You name the relationship with as <name> (here books_author), then give the parent endpoint from authors.author_id and the child endpoint to books.author_id. The 1:n reads "one author, many books".

Viewing a relationship

show relationship draws the two tables and the link between them:

show relationship books_author
┌───────────────────────┐                  ┌───────────────────────────┐
│ books                 │                  │ authors                   │
├──────────────┬────────┤                  ├──────────────────┬────────┤
│ book_id (PK) │ serial │         ┌──────1▶│ author_id (PK) ● │ serial │
│ title        │ text   │         │        │ name             │ text   │
│ author_id ●  │ int    │n────────┘        │ birth_year       │ int    │
│ published    │ int    │                  └──────────────────┴────────┘
│ isbn         │ text   │
└──────────────┴────────┘
  on delete cascade · on update no action

Read the diagram like this:

  • The child (the table holding the foreign key) is on the left; the parent is on the right.
  • A filled dot marks each column that takes part in the link.
  • The connector runs n1 — many child rows to one parent row — and the arrowhead points at the parent key.
  • The line beneath records the referential actions (below).

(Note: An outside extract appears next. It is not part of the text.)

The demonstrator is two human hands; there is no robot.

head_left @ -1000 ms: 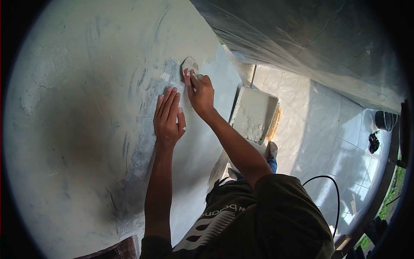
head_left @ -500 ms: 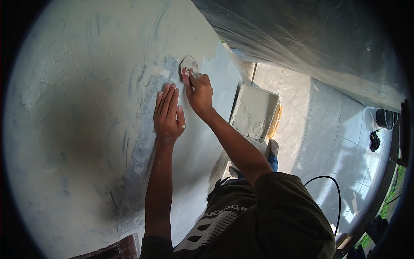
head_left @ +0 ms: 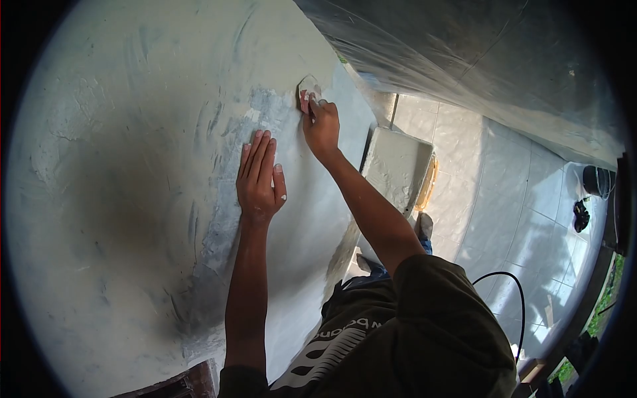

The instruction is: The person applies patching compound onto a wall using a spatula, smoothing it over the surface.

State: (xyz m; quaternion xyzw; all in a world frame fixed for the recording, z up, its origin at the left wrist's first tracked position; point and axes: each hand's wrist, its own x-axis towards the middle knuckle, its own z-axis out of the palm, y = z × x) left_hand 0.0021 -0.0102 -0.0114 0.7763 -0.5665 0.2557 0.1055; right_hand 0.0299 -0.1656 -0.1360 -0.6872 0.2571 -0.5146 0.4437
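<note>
1. head view: writing shows on the front of the dark shirt (head_left: 451, 325), pale letters seen upside down; "w balan" can be read, and folds hide the rest. beneath the letters sits a large pale striped emblem, partly cut by the creases.
2. the right hand (head_left: 322, 129) has its fingers curled closely around a small scraper (head_left: 307, 89), pinched near its reddish part; the pale, paste-smeared blade points up and away from the hand.
3. the scraper is on the upper part of the plastered wall (head_left: 133, 106), near its right edge, with the blade against the surface.
4. the left hand (head_left: 259, 176) lies flat on the wall, below and to the left of the scraper; its four fingers are straight and close together, the thumb held out to the side, with a white fleck on it.
5. just beyond the left fingertips is a bluish-grey patch (head_left: 265, 103) among paler plaster.
6. right of the wall, a tray (head_left: 428, 159) holds pale paste (head_left: 395, 166), partly behind the right forearm.
7. farther right, a dark bucket (head_left: 597, 180) stands on the tiled floor (head_left: 504, 179), near a black bundle (head_left: 581, 215) too small to make out.
</note>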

A table's own show table includes a compact Relationships section that summarises every link it takes part in:

show table books
books
┌───────────┬────────┬─────────────┐
│ Name      │ Type   │ Constraints │
├───────────┼────────┼─────────────┤
│ book_id   │ serial │ PK          │
│ title     │ text   │ NOT NULL    │
│ author_id │ int    │             │
│ published │ int    │             │
│ isbn      │ text   │ UNIQUE      │
└───────────┴────────┴─────────────┘
Relationships
┌─────────────┐                  ┌─────────────┐
│ books       │                  │ authors     │
├─────────────┤                  ├─────────────┤
│ author_id ● │n───────────────1▶│ author_id ● │
└─────────────┘                  └─────────────┘
  on delete cascade · on update no action

For a one-line summary of every relationship in the project, use show relationships (see Querying & inspecting).

Referential actions

on delete and on update decide what happens to the child rows when a parent row is deleted or its key changes. The action is one of:

Action Effect on the children
cascade The children are deleted / updated to match.
set null The children's foreign-key column is set to empty.
restrict The change is refused while children still reference the row.

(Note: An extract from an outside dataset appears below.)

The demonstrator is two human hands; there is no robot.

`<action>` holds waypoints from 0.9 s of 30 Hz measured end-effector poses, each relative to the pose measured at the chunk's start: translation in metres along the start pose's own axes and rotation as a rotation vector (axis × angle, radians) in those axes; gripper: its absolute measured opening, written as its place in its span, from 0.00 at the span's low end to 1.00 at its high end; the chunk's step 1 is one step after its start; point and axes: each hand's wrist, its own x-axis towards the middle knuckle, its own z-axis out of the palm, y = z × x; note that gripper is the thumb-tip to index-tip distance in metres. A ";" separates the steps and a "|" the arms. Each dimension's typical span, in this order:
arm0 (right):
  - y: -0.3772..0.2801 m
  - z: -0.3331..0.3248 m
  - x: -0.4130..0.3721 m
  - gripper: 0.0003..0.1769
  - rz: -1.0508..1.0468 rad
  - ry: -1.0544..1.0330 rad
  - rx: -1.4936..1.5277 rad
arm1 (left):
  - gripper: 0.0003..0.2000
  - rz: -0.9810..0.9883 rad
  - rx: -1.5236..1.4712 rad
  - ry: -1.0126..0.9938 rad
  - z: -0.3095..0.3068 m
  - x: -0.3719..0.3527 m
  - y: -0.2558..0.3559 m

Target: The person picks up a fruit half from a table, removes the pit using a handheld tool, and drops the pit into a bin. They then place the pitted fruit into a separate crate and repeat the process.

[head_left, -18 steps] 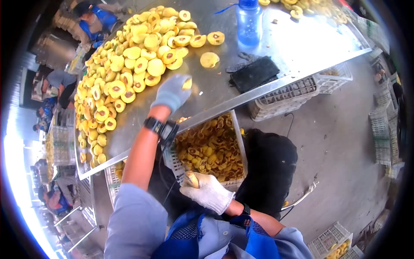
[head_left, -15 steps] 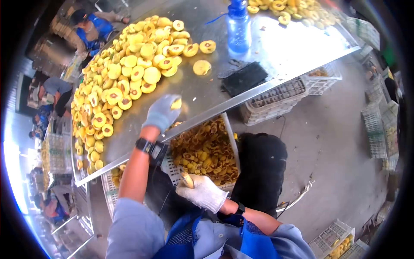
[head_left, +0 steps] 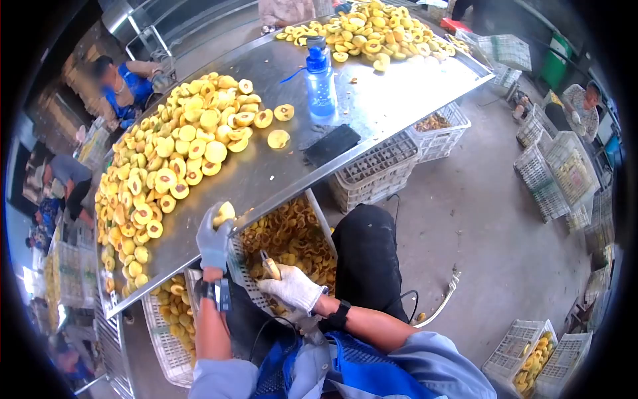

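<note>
My left hand (head_left: 213,241), in a grey glove, is closed on a yellow peach half (head_left: 225,212) at the near edge of the metal table (head_left: 256,166). A white-gloved right hand, my own (head_left: 294,287), grips a small tool (head_left: 271,266) with a wooden handle and a short metal tip. It hangs over a white crate (head_left: 322,216) filled with brownish peach scraps (head_left: 292,233). A big heap of halved yellow peaches (head_left: 193,143), many showing brown centres, covers the table's left side. Two stray halves lie beside the heap, one of them cut side up (head_left: 284,112).
On the table stand a blue water bottle (head_left: 320,83) and a flat black object (head_left: 332,144). Another peach heap (head_left: 379,33) lies at the far end. Crates (head_left: 372,174) are stacked under the edge; a second crate (head_left: 159,332) holds peaches at left. Other people work around.
My left hand, still with a peach half, has come back toward me and closer to the right hand. The tool's metal tip now shows. My view has shifted, revealing more of the far table.
</note>
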 end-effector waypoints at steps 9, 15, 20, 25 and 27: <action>0.007 0.005 0.003 0.24 -0.097 0.105 0.401 | 0.22 0.331 0.145 -0.314 -0.019 -0.106 0.035; 0.014 0.012 0.009 0.24 -0.152 0.101 0.367 | 0.23 0.212 -0.020 -0.265 -0.023 -0.130 0.038; -0.013 0.004 -0.005 0.23 -0.013 0.015 0.321 | 0.27 -0.114 -0.449 -0.122 -0.017 -0.138 0.029; -0.016 0.007 -0.009 0.24 -0.046 0.026 0.320 | 0.28 -0.097 -0.563 -0.088 -0.011 -0.140 0.012; -0.005 0.009 -0.003 0.27 -0.062 0.014 0.306 | 0.28 -0.171 -0.651 -0.095 -0.008 -0.141 0.008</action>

With on delete cascade, deleting an author removes that author's books too, and the result reports each affected relationship:

delete from authors where author_id = 3
  1 row(s) deleted
  related: 1 row(s) deleted in `books` for relationship `books_author` (on delete cascade)

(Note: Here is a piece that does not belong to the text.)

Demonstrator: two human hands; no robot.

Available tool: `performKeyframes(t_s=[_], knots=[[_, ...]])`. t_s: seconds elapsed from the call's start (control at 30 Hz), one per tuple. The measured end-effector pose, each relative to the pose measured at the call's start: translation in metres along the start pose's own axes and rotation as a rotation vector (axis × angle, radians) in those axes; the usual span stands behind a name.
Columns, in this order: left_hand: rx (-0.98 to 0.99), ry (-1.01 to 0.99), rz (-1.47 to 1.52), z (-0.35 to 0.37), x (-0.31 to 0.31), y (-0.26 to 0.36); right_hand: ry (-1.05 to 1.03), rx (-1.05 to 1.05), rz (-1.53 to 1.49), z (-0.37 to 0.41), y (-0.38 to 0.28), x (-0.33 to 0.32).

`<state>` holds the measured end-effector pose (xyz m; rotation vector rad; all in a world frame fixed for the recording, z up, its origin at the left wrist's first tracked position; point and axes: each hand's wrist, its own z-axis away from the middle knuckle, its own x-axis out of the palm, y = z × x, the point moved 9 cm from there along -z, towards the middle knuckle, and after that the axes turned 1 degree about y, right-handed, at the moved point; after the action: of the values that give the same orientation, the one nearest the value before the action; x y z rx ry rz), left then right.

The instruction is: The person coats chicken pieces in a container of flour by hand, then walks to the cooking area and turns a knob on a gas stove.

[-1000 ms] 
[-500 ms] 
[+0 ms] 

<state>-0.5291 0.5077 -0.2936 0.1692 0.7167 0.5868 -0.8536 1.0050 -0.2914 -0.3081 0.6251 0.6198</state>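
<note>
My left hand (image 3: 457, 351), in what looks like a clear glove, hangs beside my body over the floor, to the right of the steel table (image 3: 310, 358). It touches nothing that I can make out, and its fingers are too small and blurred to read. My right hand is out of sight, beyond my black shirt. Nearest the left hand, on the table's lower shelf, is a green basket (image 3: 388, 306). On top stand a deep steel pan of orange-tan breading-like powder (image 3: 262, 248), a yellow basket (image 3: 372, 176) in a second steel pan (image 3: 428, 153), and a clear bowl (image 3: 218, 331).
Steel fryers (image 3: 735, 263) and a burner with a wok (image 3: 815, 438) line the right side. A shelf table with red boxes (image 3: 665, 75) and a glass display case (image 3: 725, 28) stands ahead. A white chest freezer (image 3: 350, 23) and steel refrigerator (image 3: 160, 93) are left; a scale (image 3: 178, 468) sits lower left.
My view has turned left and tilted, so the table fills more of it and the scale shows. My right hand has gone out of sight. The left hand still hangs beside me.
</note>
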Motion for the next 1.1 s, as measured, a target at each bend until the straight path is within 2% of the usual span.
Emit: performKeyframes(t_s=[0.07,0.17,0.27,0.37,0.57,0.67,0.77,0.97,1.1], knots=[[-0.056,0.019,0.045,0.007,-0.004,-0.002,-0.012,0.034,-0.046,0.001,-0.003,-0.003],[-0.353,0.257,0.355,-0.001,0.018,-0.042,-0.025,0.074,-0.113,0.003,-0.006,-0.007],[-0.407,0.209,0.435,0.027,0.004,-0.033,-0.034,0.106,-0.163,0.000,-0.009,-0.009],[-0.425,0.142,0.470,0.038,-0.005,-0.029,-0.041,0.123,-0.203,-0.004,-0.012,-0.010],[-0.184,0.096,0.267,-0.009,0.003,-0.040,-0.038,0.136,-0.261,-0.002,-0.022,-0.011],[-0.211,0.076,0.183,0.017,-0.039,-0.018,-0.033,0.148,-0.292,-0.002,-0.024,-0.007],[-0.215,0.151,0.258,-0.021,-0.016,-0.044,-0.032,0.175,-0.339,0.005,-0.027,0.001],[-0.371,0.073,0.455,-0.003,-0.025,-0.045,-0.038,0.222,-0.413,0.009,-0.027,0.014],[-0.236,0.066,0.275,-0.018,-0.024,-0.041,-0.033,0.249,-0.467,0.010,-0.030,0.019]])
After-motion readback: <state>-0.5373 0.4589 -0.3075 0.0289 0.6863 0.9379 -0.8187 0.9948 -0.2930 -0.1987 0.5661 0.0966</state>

Creating the child column at the same time

If the child column does not exist yet, add --create-fk and the playground creates it for you with the right type:

add 1:n relationship as loans_member from members.member_id to loans.member_id --create-fk

Compound keys

To reference a parent's compound primary key, list the columns on each side, matched in order:

add 1:n relationship from <Parent>.(<a>, <b>) to <Child>.(<x>, <y>)

Removing a relationship

drop relationship books_author

In advanced mode

Relationships are ordinary foreign keys, declared with FOREIGN KEY … REFERENCES either inline at CREATE TABLE or added later with ALTER TABLE:

alter table books add foreign key (author_id) references authors (author_id) on delete cascade

Syntax

add 1:n relationship [as <Name>]
  from <Parent>.<col> to <Child>.<col>
  [on delete <action>] [on update <action>]
  [--create-fk]
drop relationship <Name>

See also Indexes and Types (why a foreign-key column's type can differ from the key it references).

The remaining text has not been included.